-- Work instruction --
Keeping every word the same, return the listing from its first line until the line holding "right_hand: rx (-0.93" has been returned as well.

-- Data extract --
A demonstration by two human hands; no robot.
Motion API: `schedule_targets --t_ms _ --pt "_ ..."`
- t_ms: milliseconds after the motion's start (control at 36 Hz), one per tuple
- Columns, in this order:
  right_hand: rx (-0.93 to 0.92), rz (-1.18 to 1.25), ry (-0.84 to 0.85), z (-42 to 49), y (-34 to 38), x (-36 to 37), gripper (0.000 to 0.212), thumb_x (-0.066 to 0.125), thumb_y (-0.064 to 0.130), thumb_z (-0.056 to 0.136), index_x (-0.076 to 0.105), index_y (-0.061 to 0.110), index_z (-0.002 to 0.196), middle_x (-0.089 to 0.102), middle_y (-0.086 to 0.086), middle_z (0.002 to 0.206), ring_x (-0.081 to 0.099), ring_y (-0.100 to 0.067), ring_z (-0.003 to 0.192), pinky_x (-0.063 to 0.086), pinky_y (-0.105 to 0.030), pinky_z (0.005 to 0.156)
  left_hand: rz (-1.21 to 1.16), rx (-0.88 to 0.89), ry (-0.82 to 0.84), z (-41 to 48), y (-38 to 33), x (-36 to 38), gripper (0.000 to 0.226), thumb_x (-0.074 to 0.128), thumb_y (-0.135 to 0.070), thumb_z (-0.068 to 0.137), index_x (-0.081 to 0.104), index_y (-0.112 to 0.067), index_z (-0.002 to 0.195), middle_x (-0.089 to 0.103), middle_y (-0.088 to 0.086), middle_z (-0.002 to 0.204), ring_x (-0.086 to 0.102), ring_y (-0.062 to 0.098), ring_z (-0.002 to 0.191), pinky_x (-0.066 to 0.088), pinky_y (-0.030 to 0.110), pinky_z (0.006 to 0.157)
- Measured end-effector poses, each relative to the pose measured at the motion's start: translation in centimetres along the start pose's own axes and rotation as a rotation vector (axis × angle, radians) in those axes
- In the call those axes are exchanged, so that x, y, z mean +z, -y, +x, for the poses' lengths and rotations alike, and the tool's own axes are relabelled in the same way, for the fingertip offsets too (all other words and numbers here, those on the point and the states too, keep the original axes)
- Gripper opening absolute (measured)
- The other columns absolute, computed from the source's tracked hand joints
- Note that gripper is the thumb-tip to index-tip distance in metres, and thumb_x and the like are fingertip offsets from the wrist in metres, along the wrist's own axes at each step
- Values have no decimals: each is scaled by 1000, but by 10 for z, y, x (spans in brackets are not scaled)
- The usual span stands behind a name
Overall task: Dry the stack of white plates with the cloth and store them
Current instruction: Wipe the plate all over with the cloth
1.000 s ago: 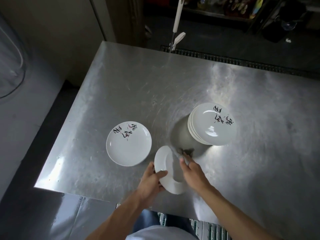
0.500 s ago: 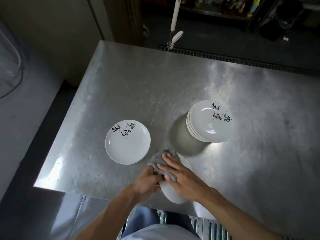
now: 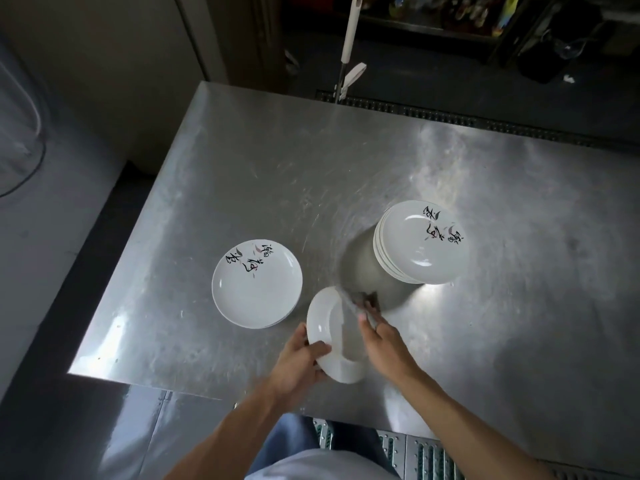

-- Solved exercise --
A demonstration by two human hands; no robot.
Motion API: `schedule_targets --t_ms _ --pt "_ ..."`
- t_ms: milliseconds after the motion's start (control at 36 Hz), one per tuple
- Columns, in this order:
  right_hand: rx (-0.93 to 0.92), rz (-1.18 to 1.25), ry (-0.84 to 0.85), z (-42 to 49), y (-34 to 38), x (-36 to 37), gripper (0.000 to 0.212), thumb_x (-0.066 to 0.125), thumb_y (-0.064 to 0.130), thumb_z (-0.056 to 0.136), index_x (-0.076 to 0.105), index_y (-0.061 to 0.110), index_z (-0.002 to 0.196), middle_x (-0.089 to 0.102), middle_y (-0.086 to 0.086), middle_z (0.002 to 0.206), ring_x (-0.081 to 0.099), ring_y (-0.100 to 0.067), ring_z (-0.003 to 0.192), pinky_x (-0.063 to 0.086), pinky_y (-0.105 to 0.030), pinky_z (0.005 to 0.156)

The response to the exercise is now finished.